M. de Biéleuze venait de se tirer un coup de pistolet sous les croisées de la courtisane.
Saisi d'horreur, je me retournai vers Suzanne, qui avait dû comprendre la catastrophe, m'attendant à trouver sur son visage quelque marque de remords et de commisération.
Jugez de ma surprise inouïe.
Elle venait de retirer son peignoir.

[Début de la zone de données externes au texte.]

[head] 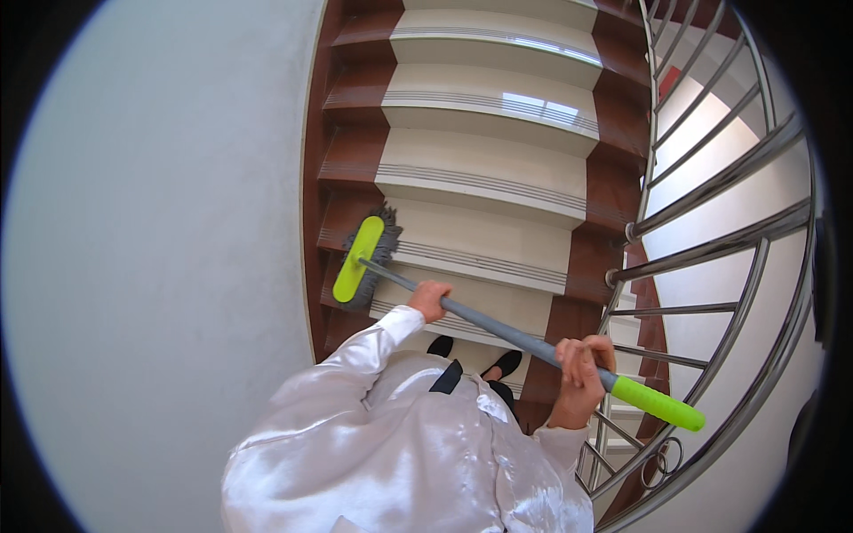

Sous sa chemise de linon transparent, elle se montrait à moi dans sa splendide nudité de la plus belle des statues.
Elle me sourit et, en m'ouvrant ses bras elle me dit, d'une voix chaude des plus luxurieuses promesses:
—Toi, je t'aime. Viens!
À la vue de cette fille sans coeur qui, pour ainsi dire, s'offrait à moi sur le cadavre de son amant, je sentis mon coeur déborder d'un insurmontable dégoût. Pour qu'elle comprît bien le sentiment qu'elle m'inspirait, je bondis vers elle, et comme elle tendait son visage à mes baisers, je lui rendis l'insulte que j'avais reçue du vicomte.
Je lui crachai à la face.
Puis je m'enfuis plein d'horreur pour cette épouvantable créature.